NIST Site Search
Search NIST.GOV
Custom Search
[Official NIST.GOV TIME]
Product Research

Advertise on this site
Firefox JavaScript Reentrant Vulnerability
Two Hackers at the ToorCon hacker conference demonstrated a flaw in Firefox that could lead to arbitrary code execution. The problem is with how Firefox implements JavaScript. Easy mitigation step, see below. (Updates: Proof of Concept code posted... The two hackers may have overstated the problem.) No Longer Supported
If you just want the skinny on the Firefox vulnerability click here. We're starting off with a little background on Javascript. See important Updates below.

We've said it many times before, the Internet is not a safe place, diligence is key. Though we feel that Firefox is more secure than Internet Explorer this is large part due to the lack of ActiveX support. But there are many other avenues to attack the web browser other than ActiveX. One of those is Javascript. Javascript is a interpreted programming language that works on the client side of the connection (as opposed to the server side). When your web browser loads a web page and sees Javascript on the page it interprets the code and does what its told to do. This sounds inherently dangerous since you have no control over what may be hidden in the HTML of some web page. But Javascript was written from the ground up to run within the confines of the web browser and as such its powers are limited. Most often used for simple tasks such as mouse rollovers (eg; changing a graphic when you highlight a button, or changing a text color when you float the cursor over the text) or validating form input. It is also often used in flyout style menus. It is usually harmless.

But the bad guys have figured out ways to use it maliciously. One such use is in Cross-Site Scripting (XSS) where Javascript is fed through some site's form entry (etc) that will echo it back to the user. When this is done it appears that whatever the Javascript did in the browser actually came from the website. So when you think you are entering your pin number on the banks site you may actually be entering it on the phishing / hackers site (there are other malicious uses for XSS as well). XSS vulnerable sites are everywhere.
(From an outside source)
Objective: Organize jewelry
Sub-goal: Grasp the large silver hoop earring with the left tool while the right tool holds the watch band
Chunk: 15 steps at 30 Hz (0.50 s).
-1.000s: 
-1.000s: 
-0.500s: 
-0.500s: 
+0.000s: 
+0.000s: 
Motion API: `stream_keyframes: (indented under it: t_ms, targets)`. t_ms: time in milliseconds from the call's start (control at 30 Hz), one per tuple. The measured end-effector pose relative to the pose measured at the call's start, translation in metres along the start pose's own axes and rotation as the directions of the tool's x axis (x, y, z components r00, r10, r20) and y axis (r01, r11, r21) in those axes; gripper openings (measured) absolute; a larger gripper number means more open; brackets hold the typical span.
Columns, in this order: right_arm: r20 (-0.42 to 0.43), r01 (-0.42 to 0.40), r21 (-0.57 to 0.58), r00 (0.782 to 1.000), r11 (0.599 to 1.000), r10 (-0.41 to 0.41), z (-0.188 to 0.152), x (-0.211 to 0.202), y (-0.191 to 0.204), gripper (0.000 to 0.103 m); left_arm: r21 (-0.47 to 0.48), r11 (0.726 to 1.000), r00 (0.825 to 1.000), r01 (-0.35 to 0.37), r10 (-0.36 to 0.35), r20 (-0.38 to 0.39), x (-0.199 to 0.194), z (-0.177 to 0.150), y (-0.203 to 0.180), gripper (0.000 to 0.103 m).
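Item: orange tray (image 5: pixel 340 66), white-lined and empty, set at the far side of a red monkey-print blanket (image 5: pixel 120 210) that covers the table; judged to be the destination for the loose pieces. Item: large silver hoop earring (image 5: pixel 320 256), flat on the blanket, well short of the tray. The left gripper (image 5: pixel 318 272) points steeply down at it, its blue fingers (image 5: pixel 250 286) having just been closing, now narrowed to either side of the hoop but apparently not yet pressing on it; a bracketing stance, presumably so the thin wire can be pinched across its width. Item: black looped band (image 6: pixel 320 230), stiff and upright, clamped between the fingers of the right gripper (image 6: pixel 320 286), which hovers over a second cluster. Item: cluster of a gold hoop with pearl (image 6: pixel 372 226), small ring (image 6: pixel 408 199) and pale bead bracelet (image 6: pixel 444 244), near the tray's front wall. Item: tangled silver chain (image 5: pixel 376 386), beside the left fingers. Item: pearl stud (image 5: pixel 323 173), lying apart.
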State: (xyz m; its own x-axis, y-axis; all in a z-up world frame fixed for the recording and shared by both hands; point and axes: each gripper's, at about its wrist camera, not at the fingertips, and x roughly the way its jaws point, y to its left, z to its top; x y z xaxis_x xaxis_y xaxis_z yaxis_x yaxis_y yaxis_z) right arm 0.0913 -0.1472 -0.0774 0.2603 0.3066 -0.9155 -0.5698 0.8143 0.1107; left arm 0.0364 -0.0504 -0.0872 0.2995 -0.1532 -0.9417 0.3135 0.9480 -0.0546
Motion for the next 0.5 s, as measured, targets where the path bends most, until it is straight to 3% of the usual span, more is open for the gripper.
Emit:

This author went hunting for them and found 2 major media sites that are vulnerable in less than 20 minutes.

Because Javascript must be interpreted by the browser to do things any oversight on the part of the browser programmers could be disastrous. A simple example would be Javascript used to load an image, if that routine could instead be used to load a local file with parameters a hacker could use this to run commands to download and start any malicious content they wanted. This would, in affect, make Javascript as dangerous as ActiveX (ActiveX can do almost anything if you let it. Its very powerful, it can also be very dangerous if used or configured incorrectly). These type problems with Javascript are rare but have come up from time to time.

Latest Firefox JavaScript Reentrant Vulnerability: (see updates below)

Two self-professed hackers, Mischa Spiegelmock and Andrew Wbeelsoi, gave a slide show at the ToorCon hacker conference showing Firefox being exploited to run arbitrary code. According to Spiegelmock the Firefox Javascript implementation is a "complete mess," and "is impossible to patch." Of course this this comes from a couple of hackers who's presentation was described on ToorCon as "New ways of getting your load onto your quivering victim's stack Reaching into the hearts and minds (also the genitals) of users" and comments in the slide presentation like "Hahahahahahaha stick that in your pipes and smoke it Firefox fanboys!". According to people who saw the presentation it appeared to show enough to figure out how to recreate the exploit. So far the vulnerability has not been confirmed and it is possible this is all a ruse or greatly exaggerated. But the folks at Mozilla seem to have seen enough to be taking this serious.

Of course this could also be the real deal. If that is the case Firefox has a very potent vulnerability just waiting to be exploited. Javascript can often be loaded in to bulletin board posts and blogs so random surfing would not be safe. Of course it can also be used in targeted attacks via eMail links, or loaded on to compromised web servers. It will be imperative that this get fixed quickly. If you are using a pre-1.5 version of Firefox and don't want to upgrade you should install the NoScript Extension (see below) immediately. Firefox 1.5x will be updated to fix this problem, previous versions will not.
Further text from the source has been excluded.